Aim of the task: From top to bottom, write out the listing exactly.

=== Section Start ===

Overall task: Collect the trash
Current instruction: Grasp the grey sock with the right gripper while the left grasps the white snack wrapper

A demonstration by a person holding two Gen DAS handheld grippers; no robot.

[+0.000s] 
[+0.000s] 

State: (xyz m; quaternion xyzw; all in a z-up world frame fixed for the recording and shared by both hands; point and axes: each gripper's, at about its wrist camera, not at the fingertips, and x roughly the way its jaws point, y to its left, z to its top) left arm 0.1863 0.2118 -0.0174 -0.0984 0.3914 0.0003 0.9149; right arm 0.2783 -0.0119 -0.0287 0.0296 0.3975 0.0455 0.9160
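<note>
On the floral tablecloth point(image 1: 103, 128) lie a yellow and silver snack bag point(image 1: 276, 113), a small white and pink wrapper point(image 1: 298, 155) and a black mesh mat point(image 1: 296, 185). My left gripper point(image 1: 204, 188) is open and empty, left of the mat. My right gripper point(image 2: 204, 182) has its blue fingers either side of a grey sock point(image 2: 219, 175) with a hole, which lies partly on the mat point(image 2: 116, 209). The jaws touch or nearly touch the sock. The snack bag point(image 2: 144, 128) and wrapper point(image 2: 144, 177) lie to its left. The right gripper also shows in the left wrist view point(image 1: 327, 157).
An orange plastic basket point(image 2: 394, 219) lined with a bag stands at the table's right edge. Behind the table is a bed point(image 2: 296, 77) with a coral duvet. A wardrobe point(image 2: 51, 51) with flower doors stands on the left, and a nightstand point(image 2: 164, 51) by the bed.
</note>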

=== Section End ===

Solution to the exercise:
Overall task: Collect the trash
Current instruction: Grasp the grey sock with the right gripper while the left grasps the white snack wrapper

A demonstration by a person holding two Gen DAS handheld grippers; no robot.

[+0.000s] 
[+0.000s] 

State: (xyz m; quaternion xyzw; all in a z-up world frame fixed for the recording and shared by both hands; point and axes: each gripper's, at about its wrist camera, not at the fingertips, and x roughly the way its jaws point, y to its left, z to its top) left arm 0.1863 0.2118 -0.0174 -0.0984 0.3914 0.0003 0.9149; right arm 0.2783 -0.0119 -0.0287 0.0296 0.3975 0.0455 0.9160
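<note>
On the floral tablecloth point(image 1: 103, 128) lie a yellow and silver snack bag point(image 1: 276, 113), a small white and pink wrapper point(image 1: 298, 155) and a black mesh mat point(image 1: 296, 185). My left gripper point(image 1: 204, 188) is open and empty, left of the mat. My right gripper point(image 2: 204, 182) has its blue fingers either side of a grey sock point(image 2: 219, 175) with a hole, which lies partly on the mat point(image 2: 116, 209). The jaws touch or nearly touch the sock. The snack bag point(image 2: 144, 128) and wrapper point(image 2: 144, 177) lie to its left. The right gripper also shows in the left wrist view point(image 1: 327, 157).
An orange plastic basket point(image 2: 394, 219) lined with a bag stands at the table's right edge. Behind the table is a bed point(image 2: 296, 77) with a coral duvet. A wardrobe point(image 2: 51, 51) with flower doors stands on the left, and a nightstand point(image 2: 164, 51) by the bed.
</note>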

Nothing further remains to be added to the answer.